Eric Emerson Schmidt (born April 27, 1955) is an American software engineer, businessman and the current executive chairman of Google. From 2001 to 2011, he served as the chief executive of Google.

Additionally, Schmidt was a former member on the board of directors for Apple Inc. and sat on the boards of trustees for both Carnegie Mellon University and Princeton University.

Along with Mike Lesk, Schmidt co-authored the lex analysis software program for the Unix computer operating system.

Biography
Schmidt was born in Washington, D.C., and grew up in Blacksburg, Virginia, United States. After graduating from Yorktown High School, Schmidt attended Princeton University where he earned a B.S. in electrical engineering in 1976. At the University of California, Berkeley, he earned an MS in 1979 for designing and implementing a network linking the campus computer center, the CS and the EECS departments, and a PhD in 1982 in EECS with a dissertation about the problems of managing distributed software development and tools for solving these problems.
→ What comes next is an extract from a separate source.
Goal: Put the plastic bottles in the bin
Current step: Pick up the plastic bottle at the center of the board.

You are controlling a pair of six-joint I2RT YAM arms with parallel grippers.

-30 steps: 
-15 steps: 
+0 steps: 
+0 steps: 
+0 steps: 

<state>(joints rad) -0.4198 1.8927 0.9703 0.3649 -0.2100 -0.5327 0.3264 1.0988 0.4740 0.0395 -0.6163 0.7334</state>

He was joint author of lex (a lexical analyzer and an important tool for compiler construction). He taught at Stanford Graduate School of Business as a part time professor.

Schmidt and his wife Wendy lived in Atherton, California in 1999. In 2011, he was reported to be dating Lisa Shields, a communications executive for the Council on Foreign Relations, a New York-based foreign policy think tank.

He was on the list of ARTnews 200 top art collectors in 2008.

He is also a member of the Bilderberg Group and attended the Swiss 2011 Bilderberg conference in St. Moritz, Switzerland.

Views
During an interview which aired on December 3, 2009, on the CNBC documentary "Inside the Mind of Google", Schmidt was asked, "People are treating Google like their most trusted friend. Should they be?" His reply was: "I think judgment matters. If you have something that you don’t want anyone to know, maybe you shouldn’t be doing it in the first place, but if you really need that kind of privacy, the reality is that search engines including Google do retain this information for some time, and it’s important to remember, for example, that we are all subject in the United States to the Patriot Act. It is possible that that information could be made available to the authorities." At the Techonomy conference on August 4, 2010, Schmidt expressed that technology is good, but he said that the only way to manage the challenges is "much greater transparency and no anonymity." Schmidt also stated that in an era of asymmetric threats, "true anonymity is too dangerous."

In August 2010, Schmidt clarified his company's views on network neutrality: "I want to be clear what we mean by Net neutrality: What we mean is if you have one data type like video, you don't discriminate against one person's video in favor of another. But it's okay to discriminate across different types, so you could prioritize voice over video, and there is general agreement with Verizon and Google on that issue."